Les relations demeurent cependant fragiles entre les ligueurs bretons et la couronne espagnole. C’est pourquoi le duc de Mercœur projette d’envoyer au très catholique Philippe II plusieurs reliques de saint Vincent Ferrier. Ce dernier, prédicateur d’origine aragonaise, venu en Bretagne en 1418 appelé par le duc de Bretagne, est décédé à Vannes en 1419. Ses restes font alors l’objet d’une exceptionnelle dévotion.
Philippe II est un ardent promoteur du culte des reliques et possède dans son palais de Saint-Laurent-de-l'Escurial, au nord-ouest de Madrid, l’une des plus grandes collections au monde (plusieurs milliers).

En 1592, tout semble favorable à cette translation de trésors sacrés mais c’est sans compter sur la frilosité des chanoines du chapitre cathédral de Vannes, qui occupent à l’époque une place de premier plan. En effet, l’évêque ligueur Georges d’Arradon passe le plus clair de son temps à Paris pour les affaires de l’État.
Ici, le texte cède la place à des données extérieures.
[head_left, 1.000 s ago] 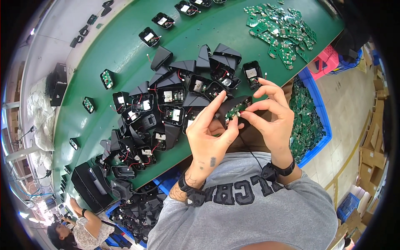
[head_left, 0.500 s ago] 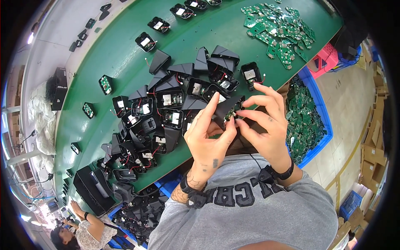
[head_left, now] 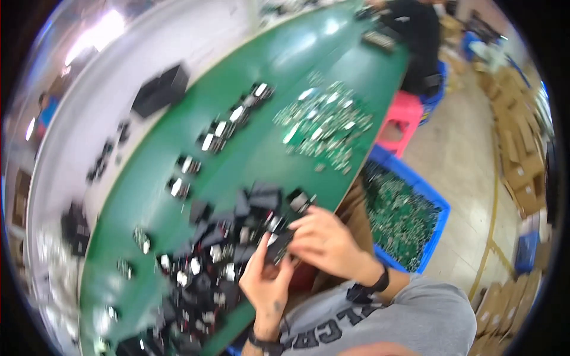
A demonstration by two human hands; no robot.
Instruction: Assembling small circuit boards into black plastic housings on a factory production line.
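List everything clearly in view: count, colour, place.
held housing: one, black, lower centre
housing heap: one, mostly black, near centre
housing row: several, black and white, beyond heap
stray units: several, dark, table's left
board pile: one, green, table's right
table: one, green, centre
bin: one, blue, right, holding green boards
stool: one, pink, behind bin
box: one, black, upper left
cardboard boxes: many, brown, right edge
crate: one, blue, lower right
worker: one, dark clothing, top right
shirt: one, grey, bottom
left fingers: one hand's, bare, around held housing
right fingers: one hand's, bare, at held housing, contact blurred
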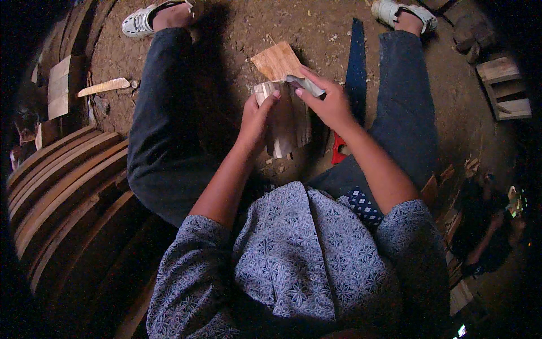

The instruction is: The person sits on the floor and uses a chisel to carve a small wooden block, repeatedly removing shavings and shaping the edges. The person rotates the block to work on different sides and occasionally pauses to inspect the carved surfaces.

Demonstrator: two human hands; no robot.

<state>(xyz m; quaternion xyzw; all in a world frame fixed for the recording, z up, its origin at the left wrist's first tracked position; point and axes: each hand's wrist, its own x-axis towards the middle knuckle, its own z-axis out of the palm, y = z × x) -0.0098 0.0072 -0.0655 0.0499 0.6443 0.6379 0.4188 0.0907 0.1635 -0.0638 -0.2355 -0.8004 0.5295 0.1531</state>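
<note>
Between my legs, my left hand [258, 116] is closed on a small pale wooden piece [264, 89], its thumb on the near side. My right hand [330, 104] pinches a folded grey sheet, like sandpaper [305, 85], between thumb and fingers, right beside the wooden piece. Under and between both hands stands a wooden block [288, 127] with pale and dark grain; the hands hide its top. Just beyond them lies a flat light-brown board [278, 59].
A handsaw with a blue blade [356, 68] and red handle [339, 150] lies beside my right leg. Long curved-looking planks [68, 175] are stacked at left, near a wood strip [104, 87]. A wooden frame [504, 87] sits far right. Another person [488, 231] is at lower right.
</note>
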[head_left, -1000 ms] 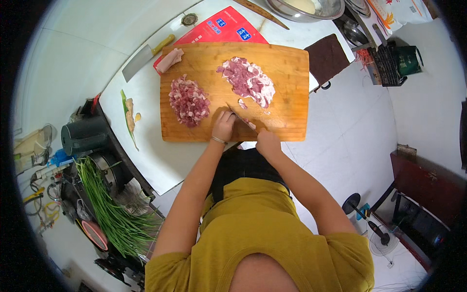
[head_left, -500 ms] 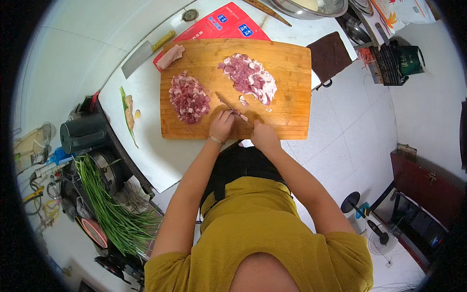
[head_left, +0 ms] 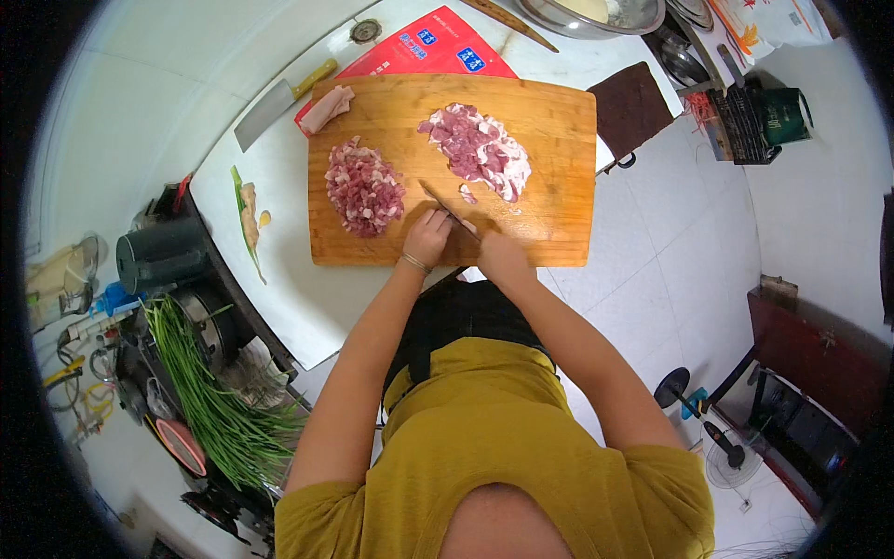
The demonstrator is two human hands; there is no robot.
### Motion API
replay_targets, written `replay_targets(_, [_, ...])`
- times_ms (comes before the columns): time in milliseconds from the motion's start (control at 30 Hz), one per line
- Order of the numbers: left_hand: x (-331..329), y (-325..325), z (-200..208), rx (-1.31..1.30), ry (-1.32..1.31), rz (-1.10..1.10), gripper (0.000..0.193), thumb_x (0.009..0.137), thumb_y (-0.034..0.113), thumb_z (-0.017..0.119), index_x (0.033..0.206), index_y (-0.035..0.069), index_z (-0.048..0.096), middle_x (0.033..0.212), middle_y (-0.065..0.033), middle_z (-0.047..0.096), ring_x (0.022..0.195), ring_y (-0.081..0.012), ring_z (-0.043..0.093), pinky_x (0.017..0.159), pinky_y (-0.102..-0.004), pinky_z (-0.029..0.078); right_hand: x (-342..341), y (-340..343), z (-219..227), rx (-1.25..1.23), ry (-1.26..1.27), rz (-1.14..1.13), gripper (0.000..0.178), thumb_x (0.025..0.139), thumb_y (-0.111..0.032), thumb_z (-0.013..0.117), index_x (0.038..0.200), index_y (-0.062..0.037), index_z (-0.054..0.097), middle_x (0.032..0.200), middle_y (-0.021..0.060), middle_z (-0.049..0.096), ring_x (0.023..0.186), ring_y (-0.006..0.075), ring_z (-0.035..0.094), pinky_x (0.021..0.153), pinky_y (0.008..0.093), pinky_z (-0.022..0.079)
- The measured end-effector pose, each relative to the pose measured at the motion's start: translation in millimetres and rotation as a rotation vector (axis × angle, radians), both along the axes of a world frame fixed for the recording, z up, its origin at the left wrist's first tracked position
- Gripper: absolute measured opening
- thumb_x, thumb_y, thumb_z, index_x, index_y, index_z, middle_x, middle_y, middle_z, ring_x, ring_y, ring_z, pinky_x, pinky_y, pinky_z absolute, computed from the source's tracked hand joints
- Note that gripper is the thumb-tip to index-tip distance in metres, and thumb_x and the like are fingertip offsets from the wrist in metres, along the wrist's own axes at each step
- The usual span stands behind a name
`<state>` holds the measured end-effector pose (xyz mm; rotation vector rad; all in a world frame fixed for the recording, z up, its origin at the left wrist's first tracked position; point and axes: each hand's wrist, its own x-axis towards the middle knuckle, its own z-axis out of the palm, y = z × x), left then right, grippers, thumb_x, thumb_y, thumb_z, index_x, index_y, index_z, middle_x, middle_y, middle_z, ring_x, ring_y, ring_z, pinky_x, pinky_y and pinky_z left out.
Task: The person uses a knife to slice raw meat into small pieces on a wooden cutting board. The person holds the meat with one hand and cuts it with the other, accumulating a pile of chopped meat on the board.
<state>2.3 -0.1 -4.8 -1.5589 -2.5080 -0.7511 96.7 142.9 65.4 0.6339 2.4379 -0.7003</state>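
Note:
My right hand (head_left: 504, 259) is closed round the handle of a knife (head_left: 451, 211), its blade slanting up and left over the wooden cutting board (head_left: 554, 140). Beside the blade, my left hand (head_left: 427, 238) has its fingers curled down on a small piece of raw meat, mostly hidden by fingers and blade. Left of my hands lies a heap of diced meat (head_left: 361, 191). Farther off, toward the right, spreads a pile of sliced meat with white fat (head_left: 480, 149), with one loose bit (head_left: 467, 194) near the knife. A pale slab of skin (head_left: 327, 110) rests at the board's far left corner.
A cleaver (head_left: 265, 114) with a yellow handle lies left of the board. Ginger (head_left: 249, 214) and a green stalk are on the white table (head_left: 303, 307). Behind the board are a red sheet (head_left: 438, 42) and a metal bowl (head_left: 633, 17). Long green vegetables (head_left: 209, 401) sit lower left.
The knife's blade has shifted slightly right and its tip a little lower. My left fingers have edged right along with it; the meat piles stay put.

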Motion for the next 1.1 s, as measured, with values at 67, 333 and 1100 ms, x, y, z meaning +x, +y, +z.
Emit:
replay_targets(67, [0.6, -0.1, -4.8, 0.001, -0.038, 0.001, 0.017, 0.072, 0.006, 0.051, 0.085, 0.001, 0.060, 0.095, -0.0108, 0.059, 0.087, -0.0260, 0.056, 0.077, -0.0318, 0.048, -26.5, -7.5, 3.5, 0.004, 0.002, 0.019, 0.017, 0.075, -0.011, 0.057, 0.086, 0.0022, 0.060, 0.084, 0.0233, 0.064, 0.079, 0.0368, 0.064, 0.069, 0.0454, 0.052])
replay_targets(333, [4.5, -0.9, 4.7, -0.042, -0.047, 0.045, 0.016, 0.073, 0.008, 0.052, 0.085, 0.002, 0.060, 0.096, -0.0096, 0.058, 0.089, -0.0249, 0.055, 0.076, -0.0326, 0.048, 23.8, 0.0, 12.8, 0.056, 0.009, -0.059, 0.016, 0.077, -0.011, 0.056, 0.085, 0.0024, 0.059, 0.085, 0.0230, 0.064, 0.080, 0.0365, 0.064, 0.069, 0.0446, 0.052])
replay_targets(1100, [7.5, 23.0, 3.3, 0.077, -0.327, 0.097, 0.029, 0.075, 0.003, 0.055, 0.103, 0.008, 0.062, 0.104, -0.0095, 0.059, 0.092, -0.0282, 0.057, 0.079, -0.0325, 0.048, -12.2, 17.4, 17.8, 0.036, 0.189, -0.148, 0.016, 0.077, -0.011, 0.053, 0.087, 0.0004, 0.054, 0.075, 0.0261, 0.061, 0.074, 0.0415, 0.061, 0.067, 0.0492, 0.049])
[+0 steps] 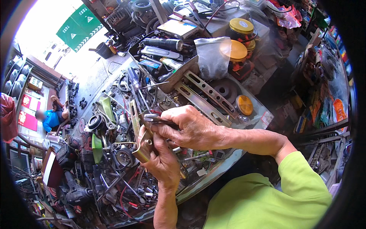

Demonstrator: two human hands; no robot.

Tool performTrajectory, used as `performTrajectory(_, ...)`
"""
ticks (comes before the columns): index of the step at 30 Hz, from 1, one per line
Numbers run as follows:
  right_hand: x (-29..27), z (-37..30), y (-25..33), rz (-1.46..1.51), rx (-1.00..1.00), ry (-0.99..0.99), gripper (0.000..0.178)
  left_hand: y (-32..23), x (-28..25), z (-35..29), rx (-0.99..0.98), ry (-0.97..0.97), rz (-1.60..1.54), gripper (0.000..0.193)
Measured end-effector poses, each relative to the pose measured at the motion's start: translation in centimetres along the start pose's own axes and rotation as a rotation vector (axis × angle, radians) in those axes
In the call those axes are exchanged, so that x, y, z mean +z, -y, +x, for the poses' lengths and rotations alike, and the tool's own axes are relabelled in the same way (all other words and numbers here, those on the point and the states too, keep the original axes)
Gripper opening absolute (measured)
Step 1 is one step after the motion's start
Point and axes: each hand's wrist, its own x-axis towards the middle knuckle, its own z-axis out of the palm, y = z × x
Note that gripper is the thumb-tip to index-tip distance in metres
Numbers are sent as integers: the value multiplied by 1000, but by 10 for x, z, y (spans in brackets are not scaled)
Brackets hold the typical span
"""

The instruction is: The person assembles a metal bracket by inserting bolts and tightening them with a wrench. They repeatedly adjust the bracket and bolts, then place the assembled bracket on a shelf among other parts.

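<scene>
My left hand (164,168) is closed around a gold-coloured metal bracket (143,153), with a small round stud or nut near its end. A long slotted strip (134,116) of the same colour rises beyond my fingers; I cannot tell whether it is one piece with the bracket. Just above, my right hand (192,128) grips pliers (153,118), their grey jaws pointing left over the bracket by my left fingertips. Most of the pliers' handles are hidden in my palm. Two more slotted gold brackets (207,91) lie on the bench, beyond my right hand.
A metal tray (179,82) of tools and a flashlight (163,44) stands at the back. Yellow-lidded jars (233,50) and a plastic bag (213,57) are beside it. Cordless drills (78,191) and loose parts crowd the left. A person (53,118) sits far left.
</scene>
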Motion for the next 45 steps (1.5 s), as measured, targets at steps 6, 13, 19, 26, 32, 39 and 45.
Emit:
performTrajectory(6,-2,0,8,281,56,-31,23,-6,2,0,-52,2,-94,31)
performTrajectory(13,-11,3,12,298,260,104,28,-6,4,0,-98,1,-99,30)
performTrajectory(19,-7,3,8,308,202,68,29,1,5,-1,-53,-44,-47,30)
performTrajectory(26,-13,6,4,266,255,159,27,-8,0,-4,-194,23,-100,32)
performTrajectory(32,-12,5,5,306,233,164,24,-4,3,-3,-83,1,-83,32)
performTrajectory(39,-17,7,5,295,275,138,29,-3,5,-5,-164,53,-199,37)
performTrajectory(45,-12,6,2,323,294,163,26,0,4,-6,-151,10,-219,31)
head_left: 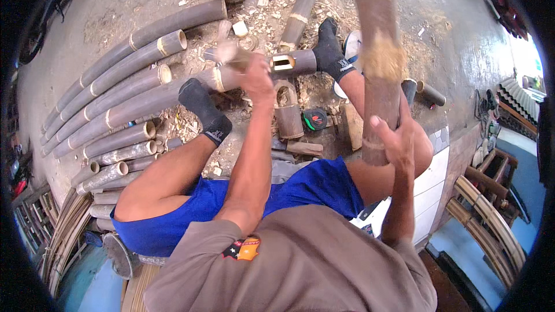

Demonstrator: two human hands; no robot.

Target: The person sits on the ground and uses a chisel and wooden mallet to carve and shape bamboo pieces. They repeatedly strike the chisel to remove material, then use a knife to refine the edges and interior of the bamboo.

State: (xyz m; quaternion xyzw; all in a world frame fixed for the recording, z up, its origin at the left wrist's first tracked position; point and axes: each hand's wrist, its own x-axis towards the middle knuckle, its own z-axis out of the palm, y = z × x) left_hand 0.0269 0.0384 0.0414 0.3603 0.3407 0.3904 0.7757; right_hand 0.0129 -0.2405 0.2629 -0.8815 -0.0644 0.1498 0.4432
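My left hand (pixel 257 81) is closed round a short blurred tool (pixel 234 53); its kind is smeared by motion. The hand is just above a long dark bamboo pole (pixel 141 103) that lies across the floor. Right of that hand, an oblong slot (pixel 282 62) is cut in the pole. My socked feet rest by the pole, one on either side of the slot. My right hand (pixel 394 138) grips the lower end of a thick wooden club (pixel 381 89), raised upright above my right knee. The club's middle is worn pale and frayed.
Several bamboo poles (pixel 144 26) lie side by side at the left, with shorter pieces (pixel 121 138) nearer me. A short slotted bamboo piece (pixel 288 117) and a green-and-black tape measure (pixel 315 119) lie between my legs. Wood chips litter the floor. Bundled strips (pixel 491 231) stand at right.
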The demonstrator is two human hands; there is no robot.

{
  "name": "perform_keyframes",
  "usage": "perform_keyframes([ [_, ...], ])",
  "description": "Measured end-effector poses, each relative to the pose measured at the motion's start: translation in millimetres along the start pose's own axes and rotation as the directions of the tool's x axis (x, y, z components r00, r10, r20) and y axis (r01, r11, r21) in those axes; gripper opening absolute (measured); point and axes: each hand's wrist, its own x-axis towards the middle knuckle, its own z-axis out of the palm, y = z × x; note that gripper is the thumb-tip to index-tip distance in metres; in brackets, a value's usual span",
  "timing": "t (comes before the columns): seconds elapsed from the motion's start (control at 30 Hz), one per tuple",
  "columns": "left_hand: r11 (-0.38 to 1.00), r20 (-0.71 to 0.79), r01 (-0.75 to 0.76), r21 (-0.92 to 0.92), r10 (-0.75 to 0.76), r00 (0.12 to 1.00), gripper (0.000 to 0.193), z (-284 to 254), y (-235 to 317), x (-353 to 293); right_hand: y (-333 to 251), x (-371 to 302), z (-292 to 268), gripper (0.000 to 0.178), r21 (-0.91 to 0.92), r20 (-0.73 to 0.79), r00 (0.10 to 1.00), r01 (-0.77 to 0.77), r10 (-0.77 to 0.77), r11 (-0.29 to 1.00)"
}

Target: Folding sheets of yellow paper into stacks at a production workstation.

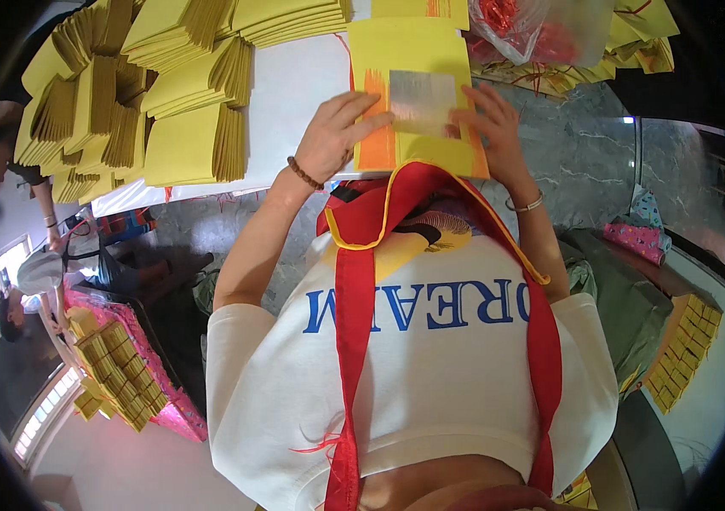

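In front of me lies a yellow paper sheet (430, 149) with orange bands along its sides and a silver square (424, 100) in its middle. My left hand (337, 132) rests on its left orange band, fingers stretched out and apart, one tip by the silver square's edge. At the right side my right hand (494, 128) also has its fingers spread, the lower ones touching the silver square's right edge. Neither hand grips anything that I can see. Another yellow sheet (418, 38) extends beyond this one.
Many folded yellow paper bundles (192, 145) fill the left of the white tabletop (290, 85). A clear plastic bag (550, 30) with red contents sits at the far right near more yellow papers. Another person's arm (43, 200) shows at left. Stacked yellow bundles (120, 370) stand lower left.
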Motion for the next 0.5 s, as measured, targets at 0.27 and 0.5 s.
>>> perform_keyframes([
  [0.27, 0.945, -0.013, 0.203, -0.255, -0.214, 0.977, 0.029, 8, 19, -11, 0, -11, -8, 0.028, 0.175, 0.338, 0.937, -0.151, 0.085, 0.973],
  [0.5, 0.604, 0.119, 0.682, -0.412, -0.706, 0.698, 0.027, 23, 5, 8, -11, 13, 8, 0.033, 0.499, 0.178, 0.795, -0.581, 0.580, 0.643],
])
Le roi d’Espagne prend même la peine, le 20 juillet, d’adresser une missive au chapitre pour le remercier de l’envoi imminent de ce cadeau. Cette lettre ne donnera lieu à une réponse que le 31 mai de l’année suivante, et dans laquelle les chanoines refusent finalement de se séparer d’une partie des reliques du saint. En guise d’argument, ils auraient retrouvé des bulles pontificales interdisant tout transfert de ces objets sacrés sous peine d’excommunication et d’encourir l’indignation de Dieu. Il leur est donc impossible d’envoyer ne serait-ce qu’une petite fraction de ces reliques en Espagne. 

Cette affaire, pour le moins délicate, reste en l’état jusqu’à la fin du conflit ligueur. Le chanoine Le Mené, retraçant au 19e siècle l’épisode, raconte qu’alors que les Espagnols s’apprêtaient à réembarquer sur leurs navires et à quitter la Bretagne en 1597, certains soldats auraient voulu voler les reliques du saint homme. Les chanoines auraient alors enlevé la châsse de l’église et l’aurait confiée à leur doyen, Jean Juhel. Ce dernier meurt en 1608. On ne trouve plus mention de cette châsse jusqu’à la commande en 1633 d’une nouvelle en argent pour remplacer le reliquaire en bois.